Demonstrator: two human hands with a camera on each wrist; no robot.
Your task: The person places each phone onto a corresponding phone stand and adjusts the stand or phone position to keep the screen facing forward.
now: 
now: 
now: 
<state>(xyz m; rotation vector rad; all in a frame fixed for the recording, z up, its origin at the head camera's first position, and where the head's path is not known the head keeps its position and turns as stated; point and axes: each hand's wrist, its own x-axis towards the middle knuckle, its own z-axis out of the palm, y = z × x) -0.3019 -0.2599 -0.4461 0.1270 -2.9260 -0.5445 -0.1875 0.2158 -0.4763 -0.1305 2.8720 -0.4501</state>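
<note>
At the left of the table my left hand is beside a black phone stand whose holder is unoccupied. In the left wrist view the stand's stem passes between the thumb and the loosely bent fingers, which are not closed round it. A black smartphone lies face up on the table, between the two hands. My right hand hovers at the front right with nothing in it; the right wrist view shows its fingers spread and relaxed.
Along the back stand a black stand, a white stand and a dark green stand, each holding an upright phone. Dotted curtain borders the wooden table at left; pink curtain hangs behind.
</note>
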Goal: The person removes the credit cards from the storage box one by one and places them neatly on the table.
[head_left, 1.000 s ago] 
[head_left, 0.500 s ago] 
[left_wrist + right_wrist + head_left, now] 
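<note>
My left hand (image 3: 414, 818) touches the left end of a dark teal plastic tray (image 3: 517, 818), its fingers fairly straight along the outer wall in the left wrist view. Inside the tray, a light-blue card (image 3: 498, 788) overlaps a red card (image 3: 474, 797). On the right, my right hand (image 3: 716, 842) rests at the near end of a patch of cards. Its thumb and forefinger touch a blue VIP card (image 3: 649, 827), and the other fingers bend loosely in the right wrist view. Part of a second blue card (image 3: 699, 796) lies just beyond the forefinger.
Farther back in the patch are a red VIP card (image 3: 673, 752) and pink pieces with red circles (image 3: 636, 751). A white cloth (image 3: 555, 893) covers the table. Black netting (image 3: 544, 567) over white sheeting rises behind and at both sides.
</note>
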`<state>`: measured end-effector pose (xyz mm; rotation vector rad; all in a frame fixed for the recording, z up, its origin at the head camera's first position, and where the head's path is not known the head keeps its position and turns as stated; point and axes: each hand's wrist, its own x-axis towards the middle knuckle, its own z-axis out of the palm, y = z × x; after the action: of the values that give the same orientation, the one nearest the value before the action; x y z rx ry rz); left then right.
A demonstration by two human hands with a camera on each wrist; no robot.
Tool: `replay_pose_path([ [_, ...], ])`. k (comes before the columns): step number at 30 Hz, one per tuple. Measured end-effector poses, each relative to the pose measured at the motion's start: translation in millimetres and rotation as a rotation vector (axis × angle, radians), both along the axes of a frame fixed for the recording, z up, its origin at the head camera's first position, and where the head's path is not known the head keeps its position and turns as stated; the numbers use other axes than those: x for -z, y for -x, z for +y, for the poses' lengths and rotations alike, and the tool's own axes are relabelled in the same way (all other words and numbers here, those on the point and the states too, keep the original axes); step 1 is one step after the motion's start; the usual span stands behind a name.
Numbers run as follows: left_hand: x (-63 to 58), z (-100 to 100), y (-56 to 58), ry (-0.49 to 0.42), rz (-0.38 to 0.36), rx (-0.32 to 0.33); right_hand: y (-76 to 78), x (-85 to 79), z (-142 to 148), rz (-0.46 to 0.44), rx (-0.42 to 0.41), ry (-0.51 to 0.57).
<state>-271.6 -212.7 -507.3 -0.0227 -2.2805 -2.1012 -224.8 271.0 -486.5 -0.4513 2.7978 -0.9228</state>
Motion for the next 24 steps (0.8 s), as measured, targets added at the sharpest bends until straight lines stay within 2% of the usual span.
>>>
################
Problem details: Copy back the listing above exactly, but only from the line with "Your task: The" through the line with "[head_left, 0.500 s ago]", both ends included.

Response to this exercise:
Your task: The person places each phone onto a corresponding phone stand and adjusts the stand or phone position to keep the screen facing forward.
now: 
now: 
now: 
<state>(xyz m; rotation vector rad; all in a frame fixed for the recording, z up, its origin at the head camera's first position, and where the head's path is not known the head keeps its position and turns as stated; point and axes: each hand's wrist, its own x-axis towards the middle knuckle, its own z-axis out of the palm, y = z × x) -0.3019 -0.2599 -0.4461 0.1270 -2.9260 -0.5445 -0.1875 0.2158 -0.4763 -0.1305 2.8720 -0.4501</state>
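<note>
At the left of the table my left hand is beside a black phone stand whose holder is unoccupied. In the left wrist view the stand's stem passes between the thumb and the loosely bent fingers, which are not closed round it. A black smartphone lies face up on the table, between the two hands. My right hand hovers at the front right with nothing in it; the right wrist view shows its fingers spread and relaxed.
Along the back stand a black stand, a white stand and a dark green stand, each holding an upright phone. Dotted curtain borders the wooden table at left; pink curtain hangs behind.
</note>
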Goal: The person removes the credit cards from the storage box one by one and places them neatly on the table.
[head_left, 1.000 s ago] 
[head_left, 0.500 s ago] 

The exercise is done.